**Exercise:** Data follows below. Repeat exactly the lines between the line holding "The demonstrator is" and the line holding "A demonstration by", inclusive, and nothing more; drop pictures.

[Input data — start]

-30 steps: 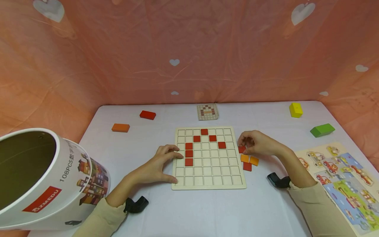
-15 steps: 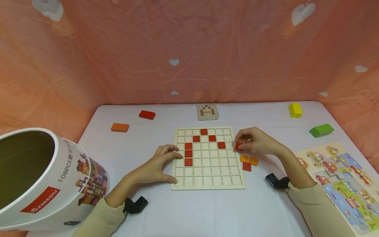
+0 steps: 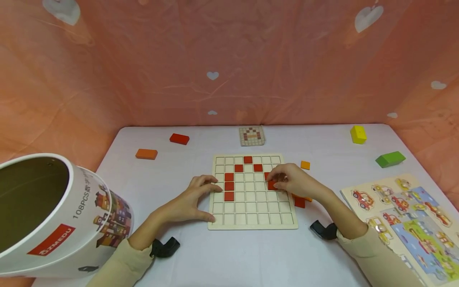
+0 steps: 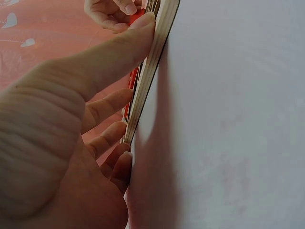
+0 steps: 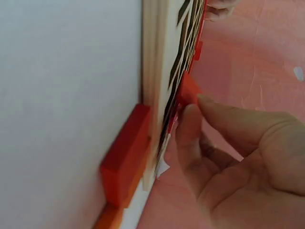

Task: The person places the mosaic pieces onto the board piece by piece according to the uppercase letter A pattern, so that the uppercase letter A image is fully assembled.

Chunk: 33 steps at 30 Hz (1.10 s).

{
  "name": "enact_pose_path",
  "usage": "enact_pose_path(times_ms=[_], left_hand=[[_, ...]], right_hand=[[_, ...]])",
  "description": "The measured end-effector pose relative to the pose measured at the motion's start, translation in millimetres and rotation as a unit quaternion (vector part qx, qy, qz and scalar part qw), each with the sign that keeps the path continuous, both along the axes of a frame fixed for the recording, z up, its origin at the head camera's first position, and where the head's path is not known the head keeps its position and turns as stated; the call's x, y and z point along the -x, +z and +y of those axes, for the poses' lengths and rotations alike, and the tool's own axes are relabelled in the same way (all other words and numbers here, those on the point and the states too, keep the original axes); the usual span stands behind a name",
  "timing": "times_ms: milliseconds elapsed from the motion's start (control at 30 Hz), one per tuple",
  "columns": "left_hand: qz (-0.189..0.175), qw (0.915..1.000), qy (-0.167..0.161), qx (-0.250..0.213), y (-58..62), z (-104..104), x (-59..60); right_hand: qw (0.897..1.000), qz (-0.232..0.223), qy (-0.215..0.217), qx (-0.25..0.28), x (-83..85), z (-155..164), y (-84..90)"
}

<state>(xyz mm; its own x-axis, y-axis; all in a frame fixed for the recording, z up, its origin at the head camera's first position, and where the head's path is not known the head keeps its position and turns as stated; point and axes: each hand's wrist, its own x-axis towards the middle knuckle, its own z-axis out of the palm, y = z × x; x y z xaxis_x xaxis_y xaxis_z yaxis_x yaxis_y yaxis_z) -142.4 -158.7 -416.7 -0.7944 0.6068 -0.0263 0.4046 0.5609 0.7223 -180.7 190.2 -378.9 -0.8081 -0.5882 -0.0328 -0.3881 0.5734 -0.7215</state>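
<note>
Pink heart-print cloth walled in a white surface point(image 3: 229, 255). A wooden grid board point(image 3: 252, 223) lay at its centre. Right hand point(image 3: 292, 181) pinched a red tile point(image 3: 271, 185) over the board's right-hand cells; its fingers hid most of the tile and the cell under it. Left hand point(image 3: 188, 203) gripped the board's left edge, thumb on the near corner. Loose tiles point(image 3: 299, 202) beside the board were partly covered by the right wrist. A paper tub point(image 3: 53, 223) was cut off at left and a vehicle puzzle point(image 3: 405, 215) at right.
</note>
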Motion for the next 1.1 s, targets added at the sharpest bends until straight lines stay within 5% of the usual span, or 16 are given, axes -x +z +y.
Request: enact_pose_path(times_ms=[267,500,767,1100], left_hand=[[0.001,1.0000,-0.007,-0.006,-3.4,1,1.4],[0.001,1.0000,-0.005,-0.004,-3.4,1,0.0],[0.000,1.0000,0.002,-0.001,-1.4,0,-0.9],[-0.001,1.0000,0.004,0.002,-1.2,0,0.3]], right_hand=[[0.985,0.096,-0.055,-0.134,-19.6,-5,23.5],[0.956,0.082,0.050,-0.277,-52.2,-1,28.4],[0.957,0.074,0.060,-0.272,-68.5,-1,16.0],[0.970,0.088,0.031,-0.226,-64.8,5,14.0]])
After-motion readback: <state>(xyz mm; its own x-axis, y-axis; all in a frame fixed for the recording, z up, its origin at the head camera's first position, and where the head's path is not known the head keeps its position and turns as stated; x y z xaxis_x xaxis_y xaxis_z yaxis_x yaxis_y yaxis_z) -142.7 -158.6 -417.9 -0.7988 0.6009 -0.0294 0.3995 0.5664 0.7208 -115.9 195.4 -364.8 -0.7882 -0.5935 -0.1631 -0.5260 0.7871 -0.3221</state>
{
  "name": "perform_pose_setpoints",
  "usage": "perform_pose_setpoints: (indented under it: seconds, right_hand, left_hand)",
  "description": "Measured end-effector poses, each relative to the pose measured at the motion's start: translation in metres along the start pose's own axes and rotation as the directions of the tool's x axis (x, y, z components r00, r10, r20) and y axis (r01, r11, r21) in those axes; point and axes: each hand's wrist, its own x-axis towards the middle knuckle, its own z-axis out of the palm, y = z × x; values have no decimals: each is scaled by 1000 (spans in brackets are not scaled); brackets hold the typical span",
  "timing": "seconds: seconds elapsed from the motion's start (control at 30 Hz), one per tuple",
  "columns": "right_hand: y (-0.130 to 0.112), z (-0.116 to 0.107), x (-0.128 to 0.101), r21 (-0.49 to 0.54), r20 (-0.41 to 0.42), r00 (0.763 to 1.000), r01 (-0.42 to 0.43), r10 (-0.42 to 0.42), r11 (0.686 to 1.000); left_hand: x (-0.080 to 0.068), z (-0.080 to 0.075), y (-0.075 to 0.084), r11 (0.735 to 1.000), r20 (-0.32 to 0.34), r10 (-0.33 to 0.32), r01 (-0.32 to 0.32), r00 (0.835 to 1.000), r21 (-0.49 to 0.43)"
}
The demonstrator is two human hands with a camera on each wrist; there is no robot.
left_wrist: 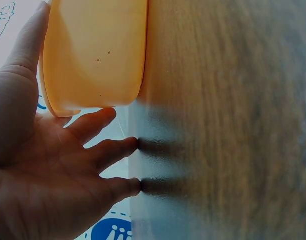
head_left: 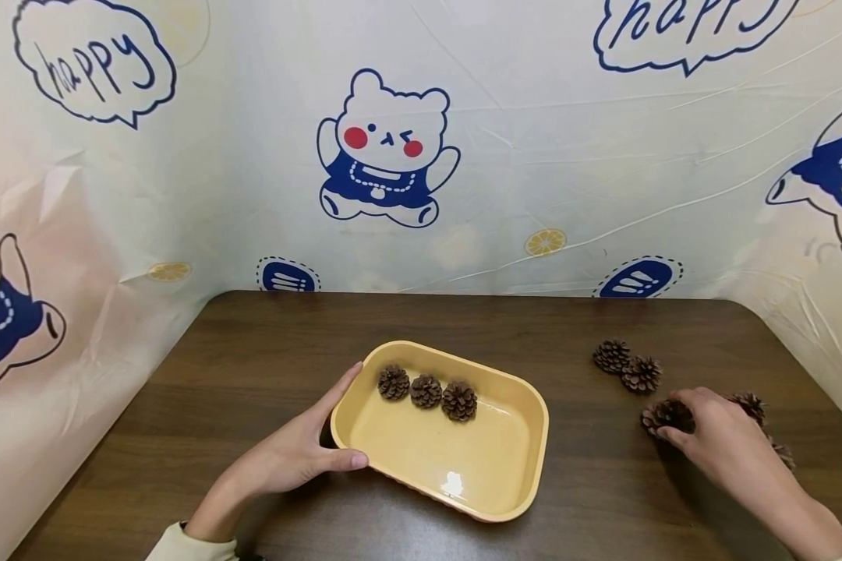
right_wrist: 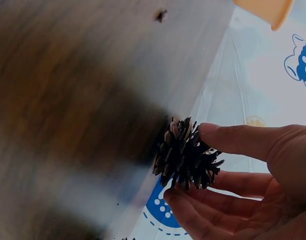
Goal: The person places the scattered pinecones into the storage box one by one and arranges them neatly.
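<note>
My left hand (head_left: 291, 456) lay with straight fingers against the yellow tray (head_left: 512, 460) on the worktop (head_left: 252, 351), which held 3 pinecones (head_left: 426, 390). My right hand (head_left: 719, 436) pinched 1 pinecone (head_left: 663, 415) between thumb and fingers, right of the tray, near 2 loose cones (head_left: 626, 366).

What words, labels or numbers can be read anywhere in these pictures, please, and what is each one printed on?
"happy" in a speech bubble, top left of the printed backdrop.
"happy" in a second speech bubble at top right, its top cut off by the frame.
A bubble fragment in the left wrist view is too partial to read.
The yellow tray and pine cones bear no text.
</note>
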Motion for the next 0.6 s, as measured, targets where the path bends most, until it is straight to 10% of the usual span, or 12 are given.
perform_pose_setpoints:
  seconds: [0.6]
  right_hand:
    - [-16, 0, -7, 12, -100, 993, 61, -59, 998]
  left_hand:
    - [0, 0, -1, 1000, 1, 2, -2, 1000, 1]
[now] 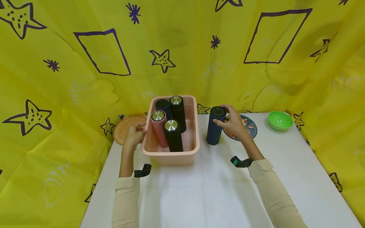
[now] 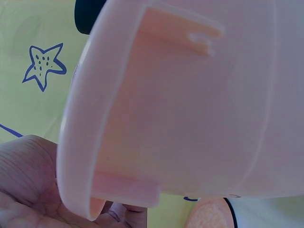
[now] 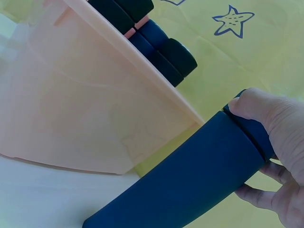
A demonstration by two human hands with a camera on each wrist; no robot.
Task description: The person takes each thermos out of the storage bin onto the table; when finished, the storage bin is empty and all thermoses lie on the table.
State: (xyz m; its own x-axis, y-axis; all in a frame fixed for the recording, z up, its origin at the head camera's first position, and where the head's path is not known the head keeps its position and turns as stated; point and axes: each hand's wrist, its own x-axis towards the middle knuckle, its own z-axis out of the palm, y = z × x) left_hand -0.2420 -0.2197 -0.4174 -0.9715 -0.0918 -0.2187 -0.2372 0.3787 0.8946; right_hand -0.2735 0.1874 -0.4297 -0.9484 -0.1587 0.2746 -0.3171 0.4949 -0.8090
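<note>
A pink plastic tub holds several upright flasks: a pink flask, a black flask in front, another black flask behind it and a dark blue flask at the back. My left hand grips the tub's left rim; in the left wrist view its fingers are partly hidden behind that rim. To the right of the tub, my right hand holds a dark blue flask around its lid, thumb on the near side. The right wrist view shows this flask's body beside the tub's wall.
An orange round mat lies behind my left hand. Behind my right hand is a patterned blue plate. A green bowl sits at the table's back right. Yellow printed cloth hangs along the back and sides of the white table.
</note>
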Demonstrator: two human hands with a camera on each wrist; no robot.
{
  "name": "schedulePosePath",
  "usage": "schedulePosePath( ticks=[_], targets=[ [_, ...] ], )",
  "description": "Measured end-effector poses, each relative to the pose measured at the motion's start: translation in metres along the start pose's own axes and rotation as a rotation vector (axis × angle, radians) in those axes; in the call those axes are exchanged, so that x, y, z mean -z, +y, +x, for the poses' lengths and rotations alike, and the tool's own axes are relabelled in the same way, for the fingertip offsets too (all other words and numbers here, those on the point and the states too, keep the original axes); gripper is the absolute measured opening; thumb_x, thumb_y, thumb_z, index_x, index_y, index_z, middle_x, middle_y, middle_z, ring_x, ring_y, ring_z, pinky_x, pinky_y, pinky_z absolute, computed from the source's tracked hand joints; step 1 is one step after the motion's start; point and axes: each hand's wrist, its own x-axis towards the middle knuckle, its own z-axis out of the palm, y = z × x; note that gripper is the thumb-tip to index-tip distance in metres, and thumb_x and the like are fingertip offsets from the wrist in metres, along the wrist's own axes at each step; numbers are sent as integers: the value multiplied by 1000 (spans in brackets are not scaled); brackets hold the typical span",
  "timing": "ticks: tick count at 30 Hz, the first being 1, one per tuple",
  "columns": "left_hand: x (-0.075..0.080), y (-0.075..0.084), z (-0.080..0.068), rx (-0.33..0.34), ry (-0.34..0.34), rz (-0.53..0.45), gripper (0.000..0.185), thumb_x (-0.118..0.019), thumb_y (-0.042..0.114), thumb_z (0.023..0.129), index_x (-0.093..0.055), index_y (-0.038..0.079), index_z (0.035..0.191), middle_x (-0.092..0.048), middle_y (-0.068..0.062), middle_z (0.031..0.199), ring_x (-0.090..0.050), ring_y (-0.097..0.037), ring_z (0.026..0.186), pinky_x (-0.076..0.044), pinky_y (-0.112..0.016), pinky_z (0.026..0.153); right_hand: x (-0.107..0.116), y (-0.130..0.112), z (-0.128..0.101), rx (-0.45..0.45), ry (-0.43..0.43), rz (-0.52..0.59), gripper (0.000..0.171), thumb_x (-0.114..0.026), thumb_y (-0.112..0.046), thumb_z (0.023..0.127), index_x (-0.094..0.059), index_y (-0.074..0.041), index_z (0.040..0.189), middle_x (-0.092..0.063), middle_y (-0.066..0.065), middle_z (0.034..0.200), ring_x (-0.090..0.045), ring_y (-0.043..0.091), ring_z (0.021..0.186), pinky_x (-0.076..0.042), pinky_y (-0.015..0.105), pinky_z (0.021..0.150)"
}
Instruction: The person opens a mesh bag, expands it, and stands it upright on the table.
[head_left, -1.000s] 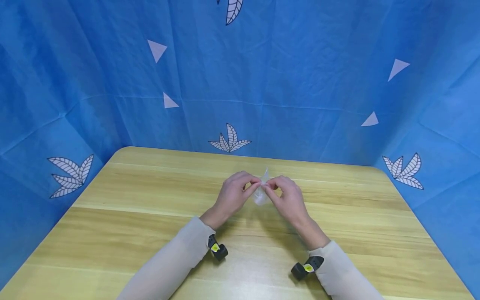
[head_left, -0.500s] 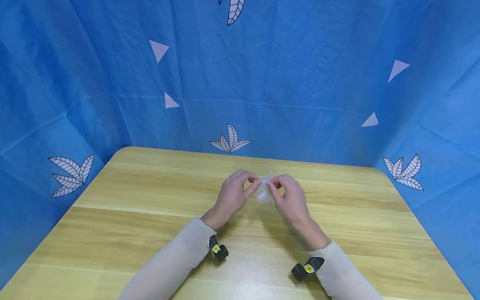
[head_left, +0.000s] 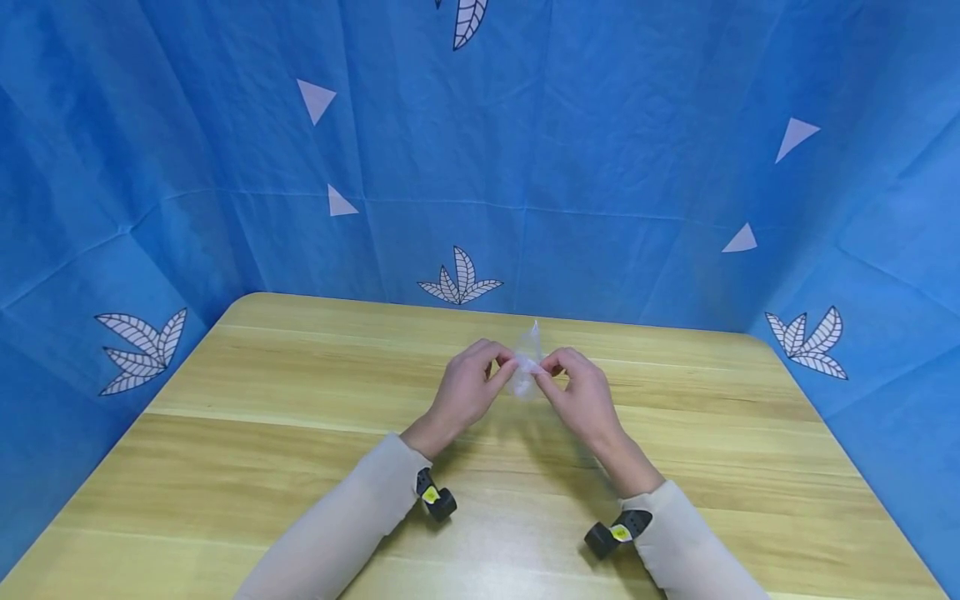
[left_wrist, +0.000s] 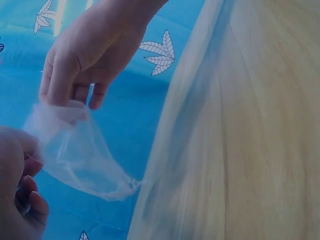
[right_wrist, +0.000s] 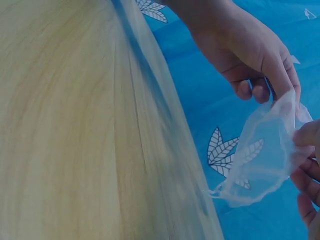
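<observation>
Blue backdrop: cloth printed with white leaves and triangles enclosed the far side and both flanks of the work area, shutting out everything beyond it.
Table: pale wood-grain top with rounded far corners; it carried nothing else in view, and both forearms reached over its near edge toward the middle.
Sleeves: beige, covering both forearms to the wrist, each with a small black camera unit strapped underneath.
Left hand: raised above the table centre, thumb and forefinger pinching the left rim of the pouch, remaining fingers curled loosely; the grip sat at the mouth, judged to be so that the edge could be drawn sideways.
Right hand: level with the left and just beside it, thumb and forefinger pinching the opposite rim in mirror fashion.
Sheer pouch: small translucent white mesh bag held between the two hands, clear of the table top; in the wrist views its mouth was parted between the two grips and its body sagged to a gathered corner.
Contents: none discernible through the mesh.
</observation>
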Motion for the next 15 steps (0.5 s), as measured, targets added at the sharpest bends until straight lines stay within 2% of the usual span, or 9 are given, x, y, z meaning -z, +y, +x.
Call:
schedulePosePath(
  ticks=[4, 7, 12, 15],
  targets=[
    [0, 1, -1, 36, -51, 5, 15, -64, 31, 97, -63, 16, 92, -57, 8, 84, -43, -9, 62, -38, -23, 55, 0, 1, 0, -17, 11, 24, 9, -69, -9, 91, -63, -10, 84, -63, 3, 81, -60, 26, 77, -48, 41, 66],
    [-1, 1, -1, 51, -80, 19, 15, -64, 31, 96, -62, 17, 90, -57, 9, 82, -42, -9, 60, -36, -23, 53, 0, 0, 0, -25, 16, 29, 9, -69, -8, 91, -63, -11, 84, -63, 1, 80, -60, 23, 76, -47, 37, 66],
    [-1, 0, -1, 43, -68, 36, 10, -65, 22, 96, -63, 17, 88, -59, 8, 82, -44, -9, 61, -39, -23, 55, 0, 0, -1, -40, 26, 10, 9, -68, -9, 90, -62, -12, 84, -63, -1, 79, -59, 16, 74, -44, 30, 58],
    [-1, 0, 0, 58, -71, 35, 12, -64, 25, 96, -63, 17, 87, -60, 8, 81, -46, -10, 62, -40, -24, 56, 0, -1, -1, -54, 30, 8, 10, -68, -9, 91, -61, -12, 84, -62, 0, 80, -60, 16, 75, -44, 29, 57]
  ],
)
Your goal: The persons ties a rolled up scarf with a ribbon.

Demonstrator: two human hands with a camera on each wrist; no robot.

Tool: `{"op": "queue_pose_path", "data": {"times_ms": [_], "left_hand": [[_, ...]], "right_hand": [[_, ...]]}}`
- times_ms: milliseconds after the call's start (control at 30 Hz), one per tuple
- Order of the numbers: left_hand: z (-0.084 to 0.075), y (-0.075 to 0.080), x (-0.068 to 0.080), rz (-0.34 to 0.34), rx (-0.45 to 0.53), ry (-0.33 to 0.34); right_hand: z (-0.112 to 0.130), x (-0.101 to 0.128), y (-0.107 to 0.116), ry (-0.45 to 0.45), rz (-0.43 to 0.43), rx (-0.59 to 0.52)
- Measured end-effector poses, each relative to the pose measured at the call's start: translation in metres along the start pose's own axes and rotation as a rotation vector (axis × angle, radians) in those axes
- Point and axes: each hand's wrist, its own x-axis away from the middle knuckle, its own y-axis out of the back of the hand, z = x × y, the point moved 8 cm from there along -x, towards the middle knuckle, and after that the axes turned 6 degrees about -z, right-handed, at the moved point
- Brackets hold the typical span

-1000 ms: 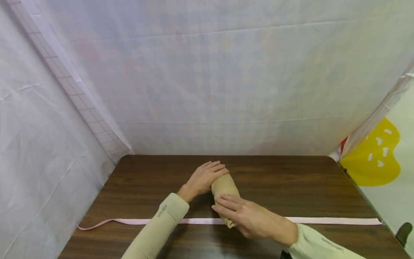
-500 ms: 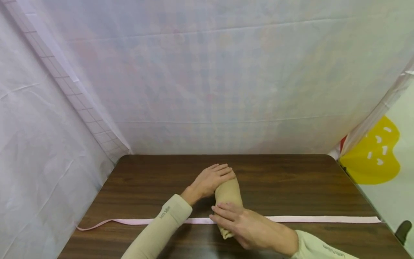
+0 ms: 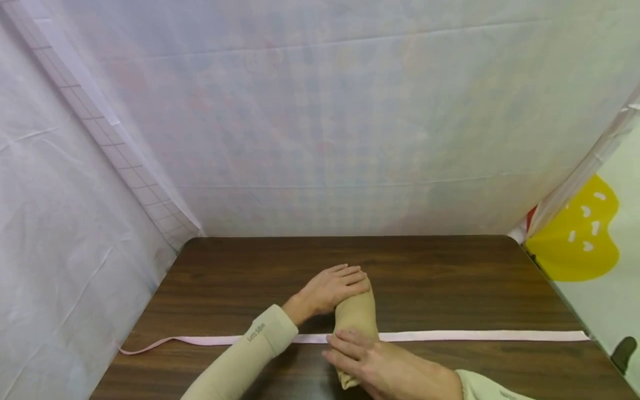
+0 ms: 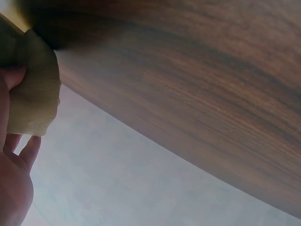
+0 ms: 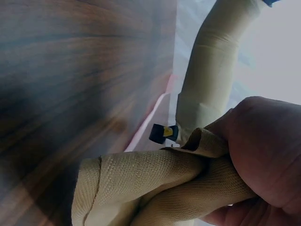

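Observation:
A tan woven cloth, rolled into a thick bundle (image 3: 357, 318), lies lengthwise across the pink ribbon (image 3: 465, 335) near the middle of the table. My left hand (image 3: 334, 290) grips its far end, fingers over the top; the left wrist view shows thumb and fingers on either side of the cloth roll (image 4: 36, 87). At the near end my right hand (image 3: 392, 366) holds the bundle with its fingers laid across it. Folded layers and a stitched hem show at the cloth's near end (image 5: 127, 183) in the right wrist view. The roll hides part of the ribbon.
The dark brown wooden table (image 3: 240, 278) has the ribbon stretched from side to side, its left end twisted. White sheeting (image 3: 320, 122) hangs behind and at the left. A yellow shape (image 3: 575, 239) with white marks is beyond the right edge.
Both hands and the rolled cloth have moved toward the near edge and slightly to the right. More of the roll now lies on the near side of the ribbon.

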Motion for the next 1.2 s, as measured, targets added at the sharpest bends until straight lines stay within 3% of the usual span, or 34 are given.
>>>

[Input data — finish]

**Your response:**
The demonstrator is two human hands with a camera on each wrist; there is no robot.
left_wrist: 
head_left: 
right_wrist: 
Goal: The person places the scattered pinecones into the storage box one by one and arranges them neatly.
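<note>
My left hand (head_left: 291, 456) lay with straight fingers against the yellow tray (head_left: 512, 460) on the worktop (head_left: 252, 351), which held 3 pinecones (head_left: 426, 390). My right hand (head_left: 719, 436) pinched 1 pinecone (head_left: 663, 415) between thumb and fingers, right of the tray, near 2 loose cones (head_left: 626, 366).

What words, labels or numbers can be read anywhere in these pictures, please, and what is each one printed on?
"happy" in a speech bubble, top left of the printed backdrop.
"happy" in a second speech bubble at top right, its top cut off by the frame.
A bubble fragment in the left wrist view is too partial to read.
The yellow tray and pine cones bear no text.
</note>
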Motion for the next 0.6 s, as measured, targets where the path bends most, until it is straight to 10% of the usual span, or 12 are given.
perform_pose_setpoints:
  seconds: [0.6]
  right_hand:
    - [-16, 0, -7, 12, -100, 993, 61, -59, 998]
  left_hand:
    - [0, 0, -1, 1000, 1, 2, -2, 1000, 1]
[now] 
[now] 
[now] 
A demonstration by two human hands with a camera on each wrist; no robot.

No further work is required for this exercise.